**Input data:**
· · · ·

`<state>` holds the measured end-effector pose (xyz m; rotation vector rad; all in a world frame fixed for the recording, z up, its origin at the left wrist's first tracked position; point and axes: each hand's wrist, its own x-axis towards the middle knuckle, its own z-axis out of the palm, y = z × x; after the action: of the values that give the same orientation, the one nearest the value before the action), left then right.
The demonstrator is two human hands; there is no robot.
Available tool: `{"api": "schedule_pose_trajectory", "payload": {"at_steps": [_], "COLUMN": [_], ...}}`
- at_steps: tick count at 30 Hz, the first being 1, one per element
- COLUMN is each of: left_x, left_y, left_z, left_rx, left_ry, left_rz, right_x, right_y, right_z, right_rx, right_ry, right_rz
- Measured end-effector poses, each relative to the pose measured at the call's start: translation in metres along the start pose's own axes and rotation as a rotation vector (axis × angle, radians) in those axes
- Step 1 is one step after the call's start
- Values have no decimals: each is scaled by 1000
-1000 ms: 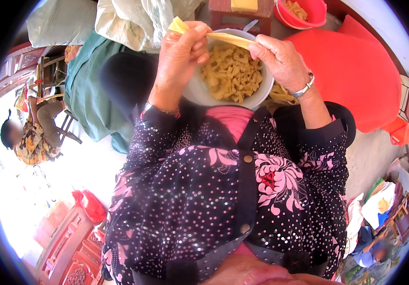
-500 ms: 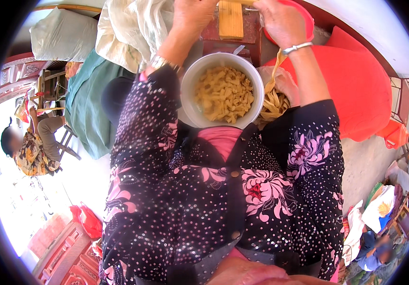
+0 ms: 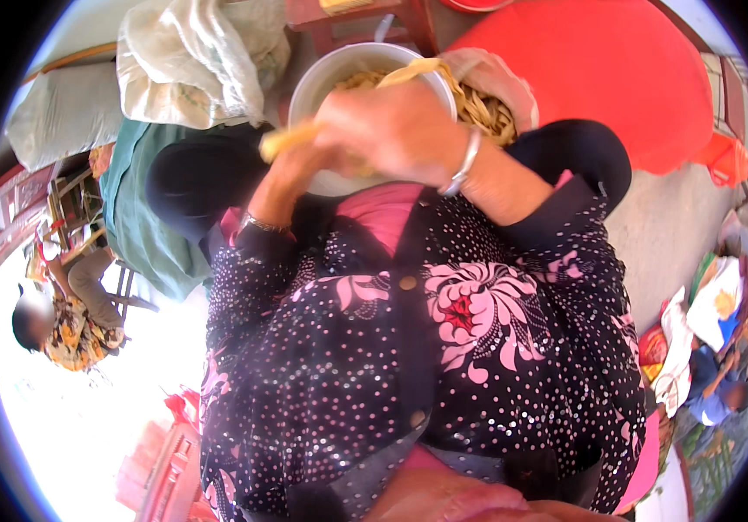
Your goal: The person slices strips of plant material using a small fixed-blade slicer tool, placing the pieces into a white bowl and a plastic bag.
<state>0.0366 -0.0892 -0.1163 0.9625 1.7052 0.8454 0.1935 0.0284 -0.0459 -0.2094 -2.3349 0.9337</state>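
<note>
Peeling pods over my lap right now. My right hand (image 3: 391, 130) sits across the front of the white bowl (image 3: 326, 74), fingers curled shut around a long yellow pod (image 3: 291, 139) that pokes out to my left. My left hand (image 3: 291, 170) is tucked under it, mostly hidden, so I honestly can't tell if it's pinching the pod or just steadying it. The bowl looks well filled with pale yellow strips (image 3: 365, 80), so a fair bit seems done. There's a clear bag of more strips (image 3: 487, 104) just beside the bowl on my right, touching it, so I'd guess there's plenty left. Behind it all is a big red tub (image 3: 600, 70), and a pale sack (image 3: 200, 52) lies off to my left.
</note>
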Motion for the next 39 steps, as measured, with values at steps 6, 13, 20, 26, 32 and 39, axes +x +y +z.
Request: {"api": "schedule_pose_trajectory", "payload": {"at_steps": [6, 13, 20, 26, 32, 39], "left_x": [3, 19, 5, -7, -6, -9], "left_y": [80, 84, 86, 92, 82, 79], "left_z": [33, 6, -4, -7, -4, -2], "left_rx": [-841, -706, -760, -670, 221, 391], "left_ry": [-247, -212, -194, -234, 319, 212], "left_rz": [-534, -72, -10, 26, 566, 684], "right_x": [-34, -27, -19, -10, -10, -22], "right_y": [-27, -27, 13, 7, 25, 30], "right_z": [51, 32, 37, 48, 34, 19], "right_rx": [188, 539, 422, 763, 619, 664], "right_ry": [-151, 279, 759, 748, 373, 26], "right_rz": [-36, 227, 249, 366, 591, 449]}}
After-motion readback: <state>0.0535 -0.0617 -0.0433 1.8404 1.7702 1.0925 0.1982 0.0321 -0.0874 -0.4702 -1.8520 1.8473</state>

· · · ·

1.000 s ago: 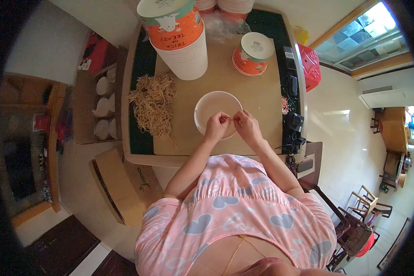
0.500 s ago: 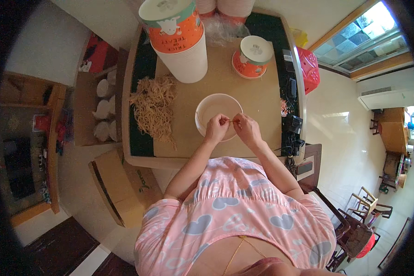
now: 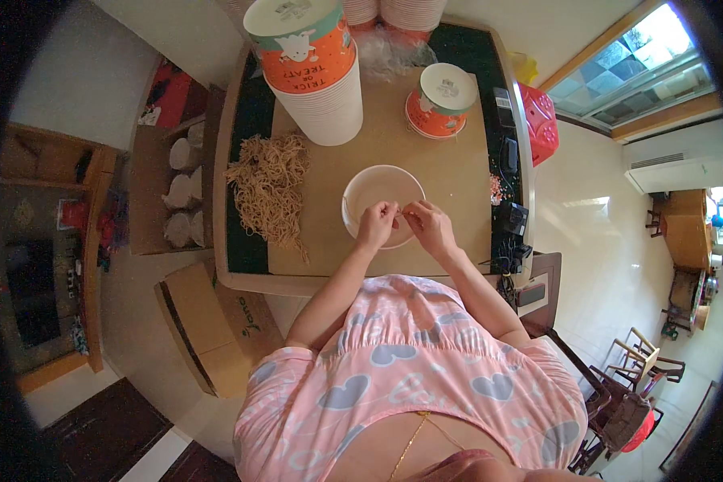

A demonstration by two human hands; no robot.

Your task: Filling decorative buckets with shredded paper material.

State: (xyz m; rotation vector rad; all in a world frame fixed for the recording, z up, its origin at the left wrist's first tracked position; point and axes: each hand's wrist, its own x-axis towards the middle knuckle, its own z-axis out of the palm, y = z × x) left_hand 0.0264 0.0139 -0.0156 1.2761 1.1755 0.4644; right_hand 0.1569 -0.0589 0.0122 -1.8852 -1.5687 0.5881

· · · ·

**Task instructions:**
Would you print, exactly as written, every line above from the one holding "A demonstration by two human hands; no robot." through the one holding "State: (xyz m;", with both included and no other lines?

**Exercise answer:**
A demonstration by two human hands; no robot.

Your task: Filling decorative buckets with shredded paper material.

State: (xyz m; rotation vector rad; all in a world frame fixed for the recording, z up, its origin at the left wrist's first tracked position; point and axes: each hand's wrist, its own x-axis towards the middle knuckle, its own z-axis out of the palm, y = z × x) left_hand 0.0264 0.0139 -0.0156 1.2761 1.1755 0.4644; right_hand 0.1569 -0.0589 0.0122 -1.8852 -1.5687 0.5881

Work on this exercise is now finished.